[Recorded information Boundary: Start]

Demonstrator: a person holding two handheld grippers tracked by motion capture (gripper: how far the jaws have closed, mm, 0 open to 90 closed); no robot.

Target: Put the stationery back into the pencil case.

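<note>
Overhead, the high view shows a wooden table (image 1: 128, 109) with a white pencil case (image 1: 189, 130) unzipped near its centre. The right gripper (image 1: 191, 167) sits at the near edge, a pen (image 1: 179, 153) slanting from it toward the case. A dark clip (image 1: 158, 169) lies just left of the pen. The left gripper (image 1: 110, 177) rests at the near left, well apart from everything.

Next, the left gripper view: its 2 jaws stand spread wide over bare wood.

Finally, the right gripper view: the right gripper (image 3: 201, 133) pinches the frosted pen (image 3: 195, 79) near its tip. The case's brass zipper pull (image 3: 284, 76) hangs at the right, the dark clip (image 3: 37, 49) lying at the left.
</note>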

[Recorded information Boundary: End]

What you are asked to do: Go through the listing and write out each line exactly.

Exercise solution:
Demonstrator: a person holding two handheld grippers tracked by motion capture (gripper: how far the jaws have closed, mm, 0 open to 90 closed); no robot.

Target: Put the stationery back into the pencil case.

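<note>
Overhead, the high view shows a wooden table (image 1: 128, 109) with a white pencil case (image 1: 189, 130) unzipped near its centre. The right gripper (image 1: 191, 167) sits at the near edge, a pen (image 1: 179, 153) slanting from it toward the case. A dark clip (image 1: 158, 169) lies just left of the pen. The left gripper (image 1: 110, 177) rests at the near left, well apart from everything.

Next, the left gripper view: its 2 jaws stand spread wide over bare wood.

Finally, the right gripper view: the right gripper (image 3: 201, 133) pinches the frosted pen (image 3: 195, 79) near its tip. The case's brass zipper pull (image 3: 284, 76) hangs at the right, the dark clip (image 3: 37, 49) lying at the left.
</note>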

The response to the exercise is complete.